> [Your assignment]: Restate each entry shown beneath this instruction, keeping its wording intact.

Source records:
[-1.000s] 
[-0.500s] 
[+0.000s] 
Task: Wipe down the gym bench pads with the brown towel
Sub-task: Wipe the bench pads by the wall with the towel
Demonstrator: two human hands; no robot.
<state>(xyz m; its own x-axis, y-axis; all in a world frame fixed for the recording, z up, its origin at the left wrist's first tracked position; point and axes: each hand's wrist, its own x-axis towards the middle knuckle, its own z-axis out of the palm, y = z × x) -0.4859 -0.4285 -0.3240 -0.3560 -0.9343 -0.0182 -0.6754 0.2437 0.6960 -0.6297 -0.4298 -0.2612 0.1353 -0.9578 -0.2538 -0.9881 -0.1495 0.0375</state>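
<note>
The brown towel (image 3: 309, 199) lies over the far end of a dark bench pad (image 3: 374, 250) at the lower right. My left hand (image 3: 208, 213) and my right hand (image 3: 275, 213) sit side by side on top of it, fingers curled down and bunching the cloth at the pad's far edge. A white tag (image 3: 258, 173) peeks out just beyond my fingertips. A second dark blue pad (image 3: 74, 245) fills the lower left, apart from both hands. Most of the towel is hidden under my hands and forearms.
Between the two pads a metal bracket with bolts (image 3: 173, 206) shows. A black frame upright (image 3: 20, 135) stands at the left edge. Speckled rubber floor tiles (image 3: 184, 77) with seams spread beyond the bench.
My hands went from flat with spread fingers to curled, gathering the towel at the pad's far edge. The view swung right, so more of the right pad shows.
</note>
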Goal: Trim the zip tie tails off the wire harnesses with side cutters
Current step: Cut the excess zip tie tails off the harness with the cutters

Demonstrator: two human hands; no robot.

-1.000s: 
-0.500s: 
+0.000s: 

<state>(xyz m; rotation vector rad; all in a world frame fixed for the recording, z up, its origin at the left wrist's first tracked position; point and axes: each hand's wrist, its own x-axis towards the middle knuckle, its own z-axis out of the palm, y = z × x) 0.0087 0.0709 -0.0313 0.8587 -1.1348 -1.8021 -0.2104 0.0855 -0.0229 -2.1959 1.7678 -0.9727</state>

> [Finished exercise]:
[-1.000s] 
[-0.500s] 
[+0.000s] 
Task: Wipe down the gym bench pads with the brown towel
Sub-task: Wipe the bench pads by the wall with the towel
Demonstrator: two human hands; no robot.
<state>(xyz m; its own x-axis, y-axis; all in a world frame fixed for the recording, z up, its origin at the left wrist's first tracked position; point and axes: each hand's wrist, its own x-axis towards the middle knuckle, its own z-axis out of the palm, y = z × x) -0.4859 -0.4285 -0.3240 -0.3560 -0.9343 -0.0182 -0.6754 0.2437 0.6960 -0.6297 -0.4298 -0.2612 0.1353 -0.9578 -0.2538 -0.9881 -0.1495 0.0375</state>
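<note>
The brown towel (image 3: 309, 199) lies over the far end of a dark bench pad (image 3: 374, 250) at the lower right. My left hand (image 3: 208, 213) and my right hand (image 3: 275, 213) sit side by side on top of it, fingers curled down and bunching the cloth at the pad's far edge. A white tag (image 3: 258, 173) peeks out just beyond my fingertips. A second dark blue pad (image 3: 74, 245) fills the lower left, apart from both hands. Most of the towel is hidden under my hands and forearms.
Between the two pads a metal bracket with bolts (image 3: 173, 206) shows. A black frame upright (image 3: 20, 135) stands at the left edge. Speckled rubber floor tiles (image 3: 184, 77) with seams spread beyond the bench.
My hands went from flat with spread fingers to curled, gathering the towel at the pad's far edge. The view swung right, so more of the right pad shows.
</note>
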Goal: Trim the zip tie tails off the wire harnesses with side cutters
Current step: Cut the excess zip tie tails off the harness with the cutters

Demonstrator: two human hands; no robot.

-1.000s: 
-0.500s: 
+0.000s: 

<state>(xyz m; rotation vector rad; all in a world frame fixed for the recording, z up, its origin at the left wrist's first tracked position; point and axes: each hand's wrist, its own x-axis towards the middle knuckle, its own z-axis out of the palm, y = z × x) 0.0087 0.0709 -0.0313 0.8587 -1.1348 -1.8021 -0.2104 0.0855 -0.0229 -2.1959 1.7678 -0.9727</state>

There is no more to the output.